Interacting drugs- summary 

Didanosine+

+ Fluoroquinolnes
   Plasma conc of quinolone antibiotics decreased when
   administered with antacids containing aluminium or magnesium.
    Do not administer quinolone antibiotics within 2 hours of        
     taking didanosine tablets

 +Tetracyclines
     Do not simultaneously administer didanosine tablets or
     pediatric  powder for oral solution with tetracycline
            
                                                

Major toxicites are pancreatitis and peripheral neuropathy

Diarrhea 28% neuropathy all grades 20% chills/fever 12% rash/pruritus 9% abdominal pain 7% asthenia 7% headache 7% pain 7% nausea/vomiting 7% infection 6% pancreatitis 6% pneumonia 5% sarcoma 3% myopathy 3% anorexia 2% dry mouth 2% convulsion 2%

Hypersensitivity to the drug

Special precautions:

Periphreal neuropathy, Pancreatitis, Hepatic failure,renal function impairment

Opportunistic infections- patients receiving didanosine or any other antiretroviral therapy may continue to develop oppurtunistic infections and other complications of HIV infection and therefore, should remain under close clinical observation by physician experienced in treatment of patients with associated HIV diseases.

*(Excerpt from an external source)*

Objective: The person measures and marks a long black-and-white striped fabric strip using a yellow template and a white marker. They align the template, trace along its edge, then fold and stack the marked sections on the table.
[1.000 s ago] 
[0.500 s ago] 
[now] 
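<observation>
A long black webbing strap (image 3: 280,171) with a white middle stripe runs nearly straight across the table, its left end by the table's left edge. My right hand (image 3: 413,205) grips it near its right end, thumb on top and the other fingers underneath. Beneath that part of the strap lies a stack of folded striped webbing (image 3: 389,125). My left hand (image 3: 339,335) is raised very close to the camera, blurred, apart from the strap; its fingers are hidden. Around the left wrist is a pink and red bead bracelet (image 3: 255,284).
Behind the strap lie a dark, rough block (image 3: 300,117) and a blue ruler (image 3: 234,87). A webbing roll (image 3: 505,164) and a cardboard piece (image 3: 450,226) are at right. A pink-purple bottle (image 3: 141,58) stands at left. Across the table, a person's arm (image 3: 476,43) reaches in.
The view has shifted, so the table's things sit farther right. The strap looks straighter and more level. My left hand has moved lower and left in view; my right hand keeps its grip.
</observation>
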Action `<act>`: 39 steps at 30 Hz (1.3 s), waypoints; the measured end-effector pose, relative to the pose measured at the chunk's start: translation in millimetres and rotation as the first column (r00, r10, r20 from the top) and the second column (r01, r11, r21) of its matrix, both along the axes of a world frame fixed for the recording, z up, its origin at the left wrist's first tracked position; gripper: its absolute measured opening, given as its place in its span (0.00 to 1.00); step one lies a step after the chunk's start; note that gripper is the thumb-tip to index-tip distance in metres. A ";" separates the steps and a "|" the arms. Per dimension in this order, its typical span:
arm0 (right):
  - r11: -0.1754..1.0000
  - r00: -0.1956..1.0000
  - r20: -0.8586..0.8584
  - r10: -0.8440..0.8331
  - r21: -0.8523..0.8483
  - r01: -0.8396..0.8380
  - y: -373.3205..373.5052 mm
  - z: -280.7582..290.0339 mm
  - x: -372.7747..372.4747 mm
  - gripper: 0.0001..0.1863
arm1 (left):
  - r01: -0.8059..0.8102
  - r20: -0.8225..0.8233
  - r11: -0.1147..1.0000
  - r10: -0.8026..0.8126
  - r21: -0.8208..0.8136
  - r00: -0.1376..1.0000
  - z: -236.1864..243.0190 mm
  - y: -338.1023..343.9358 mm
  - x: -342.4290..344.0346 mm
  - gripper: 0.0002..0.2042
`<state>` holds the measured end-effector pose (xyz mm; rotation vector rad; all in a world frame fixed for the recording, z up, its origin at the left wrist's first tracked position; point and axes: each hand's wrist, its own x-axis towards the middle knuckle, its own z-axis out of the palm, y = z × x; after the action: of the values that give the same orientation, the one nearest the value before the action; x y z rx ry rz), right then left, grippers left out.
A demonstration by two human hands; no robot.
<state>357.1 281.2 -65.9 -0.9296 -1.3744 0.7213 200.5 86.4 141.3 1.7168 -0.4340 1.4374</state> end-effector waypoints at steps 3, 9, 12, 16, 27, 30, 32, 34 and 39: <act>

Progression of HIV infections- at present there are no results from controlled studies regarding the effect of didanosine therapy on the clinical progression of HIV infection, such as incidence of oppurtunistic infections and survival.

Phenylketonuria- didanosine tablets contain 22.5mg phenyalanine (33.7 mg in the 150mg tablet)

Sodium restriced diets- each buffered tablet contains 264.5 mg sodium. Each single dose packet of buffered powder for oral solution contains 1380 mg sodium.

Hyperuricemia- didanosine has been associated with asymptomatic hyperuricemia, consider suspendig treatment if clinical measures aimed at reducing uric acid levels fail.

Diarrhea- If diarrhea develops in a patient receiving buffered powder for oral solution, consider a trial of chewable/dispersable buffered tablets.

Warnings-

Peripheral neuropathy- occurs in patients with didanosine, the frequency appears to be dose-related. Monitor patients for the development of neuropathy that is characterized by distal numbness, tingling or pain in the feet or hands.

Pancreatitis- which has been fatal in some cases is the major clinical toxicity associated with didanosine therapy. Pancreatitis must be considered whenever a patient receiving didanosine develops abdominal pain, nausea, vomiting,or elevated biochemical markers.

Hepatic failure- fatal liver failure of unknown etiology occured during didanosine therapy in 1/170 patients in Phase I studies.

Retinal depigmentation- children receiving didanosine should undergo dilated retinal examination every 6 months of if a change in vision occurs.

Myopathy- human myyolpathy has been associated with administration of other nucleoside analogs. Retinal function impairment- patients with renal impairment (serum creatinine > 1.5mg/dl or creatinine clearance < 60ml/min ) may be at greater risk of toxicity from didanosine due to decreased drug clearance.

Hepatic function impairment- patients with hepatic impairment may be at greater risk for toxicity due to altered metabolism, a dose reduction may be necessary.

Pregnancy- Use during pregnancy only if claerly indicated.

Lactation- because of the potential for serious adverse reactions from didanosine in nursing infants instruct mothers to discontinue nursing when taking didanosine.

Children- can be administered under proper medical supervision.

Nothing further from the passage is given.